Code Defined Workflow Type Safety And Deploy Guardrails
Sources: 1 • Confidence: Medium • Updated: 2026-04-12 10:34
Key takeaways
- Convex cloud logs can surface backend errors to aid debugging of deployed functions.
- In the demo, deleting a record removed it from the UI immediately, illustrating real-time sync between UI state and database-backed state.
- Convex's free tier includes up to 40 deployments and up to six team members.
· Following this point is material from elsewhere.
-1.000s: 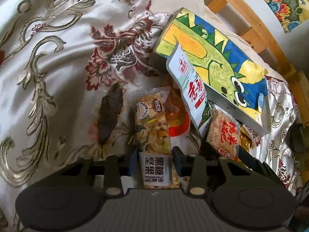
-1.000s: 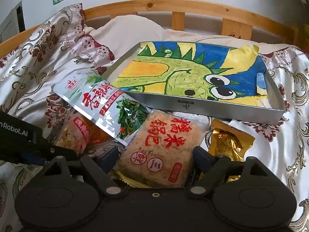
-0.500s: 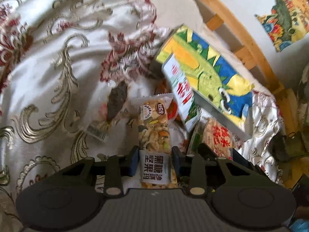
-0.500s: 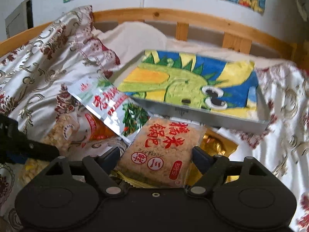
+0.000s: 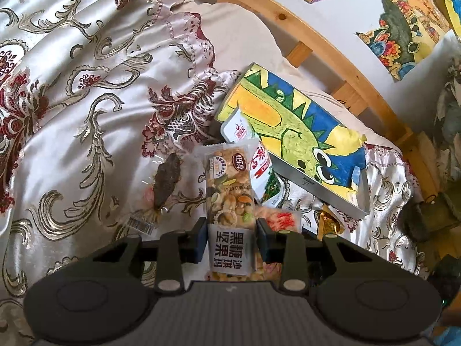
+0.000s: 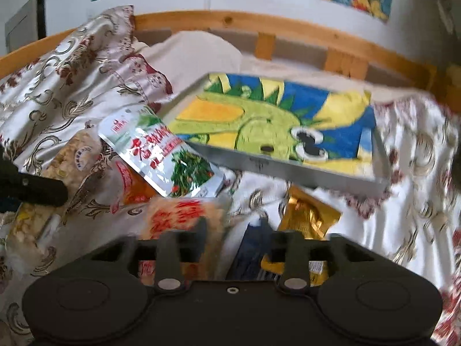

- Supabase is positioned as Postgres with direct querying plus optional SDKs/RLS for client access, while Convex is a higher-level application-data abstraction where developers do not directly use SQL.
- If the primary requirement is flexible server-side querying or analytics over large volumes, Convex is not the right database choice according to the speaker.
Sections
Code Defined Workflow Type Safety And Deploy Guardrails
- Convex cloud logs can surface backend errors to aid debugging of deployed functions.
- In Convex, schema and backend logic live in a dedicated project folder so database state and access patterns are described and versioned in code rather than primarily configured in a dashboard.
- Convex provides TypeScript type inference such that queries against tables or fields not in the declared schema produce type errors in the editor/LSP.
- Convex is designed to steer developers toward performant patterns by making non-performant approaches hard to implement.
- Convex Cloud Code is reported to lack working default LSP support, causing type issues that were later fixed by running TypeScript checks and addressing errors.
- Convex automatically redeploys code changes to a dev instance and can block deployment when schema changes conflict with existing data until the conflicts are resolved.
Runtime And Scaling Primitives For Backend Work
- In the demo, deleting a record removed it from the UI immediately, illustrating real-time sync between UI state and database-backed state.
- Convex uses an isolate-based compute layer co-located with the database to run requests near the data and scale in a usage-proportional way rather than via always-on database instances.
- Convex real-time sync forces all data mutations through server-side functions that can invalidate cached query results and push updates to clients when affected rows change.
- Convex actions can optionally run on Node by declaring a Node runtime directive at the top of the file.
- Convex Work Pools provide concurrency-limited job execution with queuing and features like retries and completion handling.
Pricing And Experimentation Constraints
- Convex's free tier includes up to 40 deployments and up to six team members.
- Supabase's free plan limits users to two active projects.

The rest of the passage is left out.